Assignment - Below is a listing to repeat exactly, with its pictures left out.

::::

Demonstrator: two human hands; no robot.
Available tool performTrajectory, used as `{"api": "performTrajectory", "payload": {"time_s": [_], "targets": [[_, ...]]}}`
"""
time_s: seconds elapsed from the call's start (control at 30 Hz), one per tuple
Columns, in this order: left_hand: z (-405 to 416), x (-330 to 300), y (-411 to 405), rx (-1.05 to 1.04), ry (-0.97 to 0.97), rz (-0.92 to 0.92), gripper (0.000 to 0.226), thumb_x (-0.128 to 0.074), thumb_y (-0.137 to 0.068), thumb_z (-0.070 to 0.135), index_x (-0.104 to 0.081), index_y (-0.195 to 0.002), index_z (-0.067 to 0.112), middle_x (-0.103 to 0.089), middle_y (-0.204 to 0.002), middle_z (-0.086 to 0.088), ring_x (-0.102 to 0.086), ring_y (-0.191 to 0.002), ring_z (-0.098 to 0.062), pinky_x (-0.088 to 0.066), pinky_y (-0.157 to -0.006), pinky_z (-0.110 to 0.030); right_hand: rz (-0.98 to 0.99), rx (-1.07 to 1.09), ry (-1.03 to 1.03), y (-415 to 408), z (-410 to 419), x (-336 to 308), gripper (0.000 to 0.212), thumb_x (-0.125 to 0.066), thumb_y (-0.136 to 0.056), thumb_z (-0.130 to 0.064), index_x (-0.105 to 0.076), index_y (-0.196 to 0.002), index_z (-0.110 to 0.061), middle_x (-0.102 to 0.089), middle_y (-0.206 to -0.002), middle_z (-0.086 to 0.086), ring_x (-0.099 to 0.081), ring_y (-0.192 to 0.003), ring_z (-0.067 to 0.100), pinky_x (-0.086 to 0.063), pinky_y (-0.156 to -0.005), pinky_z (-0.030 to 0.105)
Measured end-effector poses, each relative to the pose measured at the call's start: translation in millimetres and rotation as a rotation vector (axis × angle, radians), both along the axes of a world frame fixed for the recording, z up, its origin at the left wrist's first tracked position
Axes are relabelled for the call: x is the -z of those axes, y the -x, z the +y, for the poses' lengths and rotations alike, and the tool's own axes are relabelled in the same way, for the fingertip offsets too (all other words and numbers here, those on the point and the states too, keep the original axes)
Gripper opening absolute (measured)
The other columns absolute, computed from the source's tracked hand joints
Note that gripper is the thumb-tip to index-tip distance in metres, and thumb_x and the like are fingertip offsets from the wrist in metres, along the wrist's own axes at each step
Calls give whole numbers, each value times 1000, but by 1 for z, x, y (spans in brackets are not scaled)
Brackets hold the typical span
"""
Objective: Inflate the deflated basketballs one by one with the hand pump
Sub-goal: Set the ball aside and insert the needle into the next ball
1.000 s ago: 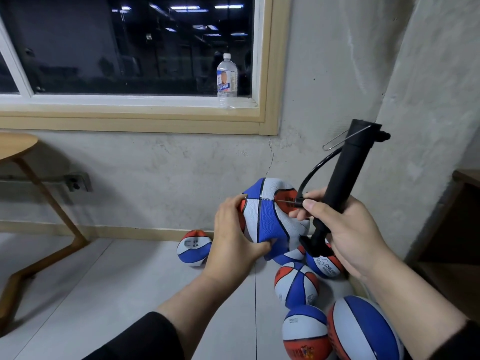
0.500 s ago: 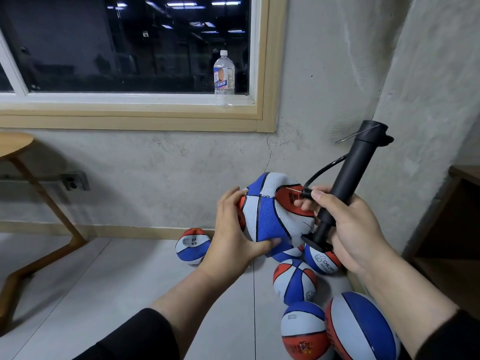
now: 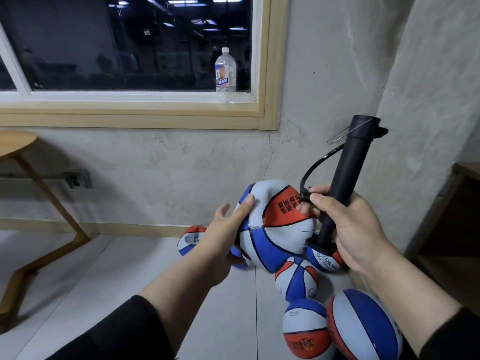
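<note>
A soft, dented basketball [image 3: 275,229] in red, white and blue hangs in mid-air in front of the wall. My left hand [image 3: 223,235] grips its left side, fingers spread over the white panel. My right hand [image 3: 348,224] is wrapped around a black hand pump [image 3: 348,172] that points up and to the right. The thumb and fingers of that hand pinch the end of the pump's black hose [image 3: 311,172] against the ball's red panel. The needle itself is hidden by my fingers.
Several more red, white and blue basketballs [image 3: 298,281] lie on the pale floor by the wall corner. A water bottle [image 3: 225,74] stands on the window sill. A wooden table [image 3: 18,146] is at the left, a wooden shelf [image 3: 465,172] at the right.
The ball has turned in my left hand so its red printed panel faces me. My right hand has brought the hose end onto that panel, and my left fingers have shifted.
</note>
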State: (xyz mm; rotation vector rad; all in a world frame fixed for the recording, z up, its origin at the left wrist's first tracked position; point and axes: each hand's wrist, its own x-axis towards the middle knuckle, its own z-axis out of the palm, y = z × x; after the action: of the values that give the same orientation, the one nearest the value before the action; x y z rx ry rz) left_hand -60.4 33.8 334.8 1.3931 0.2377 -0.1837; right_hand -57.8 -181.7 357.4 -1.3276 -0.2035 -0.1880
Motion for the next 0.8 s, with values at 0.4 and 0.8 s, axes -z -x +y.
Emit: {"api": "performTrajectory", "payload": {"time_s": [0.4,0.8], "targets": [[2,9,-6,-133,-113,-367,142,-99,-42,59,-17,-158,55,-49,-153,12,-57,-133,-14,-52,-108,-47,15,-35,-118,-1,4,-10,10,-61,-98,-8,-66,-93,-14,-71,-83,14,-72,-106,36,-56,-88,41],[-5,4,-3,-159,-122,-381,91,-85,-54,63,-45,-131,37,-68,-122,14,-69,-107,-3,-57,-92,-33,-7,20,-87,-1,2,-2,13,-62,-97,-6,-69,-92,-16,-69,-78,12,-67,-82,22,-51,-97,54]]}}
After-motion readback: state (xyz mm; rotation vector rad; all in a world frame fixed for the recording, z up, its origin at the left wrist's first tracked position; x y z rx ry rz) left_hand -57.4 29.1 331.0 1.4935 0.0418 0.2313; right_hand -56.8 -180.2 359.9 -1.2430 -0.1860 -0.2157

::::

Written answer -
Demonstrator: two human hands; no robot.
Available tool performTrajectory, used as `{"api": "performTrajectory", "payload": {"time_s": [_], "targets": [[_, ...]]}}`
"""
time_s: seconds elapsed from the call's start (control at 30 Hz), one per tuple
Columns, in this order: left_hand: z (-405 to 416), x (-330 to 300), y (-411 to 405), rx (-1.05 to 1.04), ry (-0.97 to 0.97), rz (-0.92 to 0.92), gripper (0.000 to 0.226), thumb_x (-0.128 to 0.074), thumb_y (-0.137 to 0.068), thumb_z (-0.070 to 0.135), index_x (-0.104 to 0.081), index_y (-0.195 to 0.002), index_z (-0.067 to 0.112), middle_x (-0.103 to 0.089), middle_y (-0.204 to 0.002), middle_z (-0.086 to 0.088), ring_x (-0.102 to 0.086), ring_y (-0.191 to 0.002), ring_z (-0.098 to 0.062), pinky_x (-0.088 to 0.066), pinky_y (-0.157 to -0.006), pinky_z (-0.110 to 0.030); right_hand: rz (-0.98 to 0.99), rx (-1.07 to 1.09), ry (-1.03 to 1.03), y (-415 to 408), z (-410 to 419), x (-336 to 308), gripper (0.000 to 0.212), thumb_x (-0.125 to 0.066), thumb_y (-0.136 to 0.056), thumb_z (-0.130 to 0.064), index_x (-0.105 to 0.076), index_y (-0.196 to 0.002), index_z (-0.110 to 0.061), middle_x (-0.102 to 0.089), middle_y (-0.206 to -0.002), middle_z (-0.086 to 0.086), ring_x (-0.099 to 0.081), ring_y (-0.192 to 0.003), ring_z (-0.067 to 0.100), pinky_x (-0.086 to 0.063), pinky_y (-0.156 to -0.005), pinky_z (-0.030 to 0.105)
Measured end-effector poses, each relative to the pose measured at the call's start: translation in millimetres and rotation as a rotation vector (axis × angle, radians), both along the axes of a world frame fixed for the recording, z up, its origin at the left wrist's first tracked position
Axes are relabelled for the call: x is the -z of those axes, y the -x, z the +y, for the poses' lengths and rotations alike, and the tool's own axes are relabelled in the same way, for the fingertip offsets too (all other words and numbers here, those on the point and the states too, keep the original axes)
Gripper opening absolute (measured)
The other columns absolute, computed from the source's tracked hand joints
Note that gripper is the thumb-tip to index-tip distance in metres, and thumb_x and the like are fingertip offsets from the wrist in metres, along the wrist's own axes at each step
Calls give whole numbers, each value times 1000, but by 1 for z, x, y (spans in brackets are not scaled)
Brackets hold the typical span
"""
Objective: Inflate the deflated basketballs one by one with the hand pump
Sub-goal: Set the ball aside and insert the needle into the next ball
1.000 s ago: 
0.500 s ago: 
now: 
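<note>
A soft, dented basketball [image 3: 275,229] in red, white and blue hangs in mid-air in front of the wall. My left hand [image 3: 223,235] grips its left side, fingers spread over the white panel. My right hand [image 3: 348,224] is wrapped around a black hand pump [image 3: 348,172] that points up and to the right. The thumb and fingers of that hand pinch the end of the pump's black hose [image 3: 311,172] against the ball's red panel. The needle itself is hidden by my fingers.
Several more red, white and blue basketballs [image 3: 298,281] lie on the pale floor by the wall corner. A water bottle [image 3: 225,74] stands on the window sill. A wooden table [image 3: 18,146] is at the left, a wooden shelf [image 3: 465,172] at the right.
The ball has turned in my left hand so its red printed panel faces me. My right hand has brought the hose end onto that panel, and my left fingers have shifted.
</note>
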State: (xyz mm; rotation vector rad; all in a world frame fixed for the recording, z up, its origin at the left wrist's first tracked position; point and axes: each hand's wrist, its own x-axis towards the middle knuckle, its own z-axis out of the palm, y = z × x; after the action: of the values that give the same orientation, the one nearest the value before the action; x y z rx ry rz) left_hand -60.4 33.8 334.8 1.3931 0.2377 -0.1837; right_hand -57.8 -181.7 357.4 -1.3276 -0.2035 -0.1880
Motion for the next 0.8 s, with values at 0.4 and 0.8 s, axes -z -x +y.
Emit: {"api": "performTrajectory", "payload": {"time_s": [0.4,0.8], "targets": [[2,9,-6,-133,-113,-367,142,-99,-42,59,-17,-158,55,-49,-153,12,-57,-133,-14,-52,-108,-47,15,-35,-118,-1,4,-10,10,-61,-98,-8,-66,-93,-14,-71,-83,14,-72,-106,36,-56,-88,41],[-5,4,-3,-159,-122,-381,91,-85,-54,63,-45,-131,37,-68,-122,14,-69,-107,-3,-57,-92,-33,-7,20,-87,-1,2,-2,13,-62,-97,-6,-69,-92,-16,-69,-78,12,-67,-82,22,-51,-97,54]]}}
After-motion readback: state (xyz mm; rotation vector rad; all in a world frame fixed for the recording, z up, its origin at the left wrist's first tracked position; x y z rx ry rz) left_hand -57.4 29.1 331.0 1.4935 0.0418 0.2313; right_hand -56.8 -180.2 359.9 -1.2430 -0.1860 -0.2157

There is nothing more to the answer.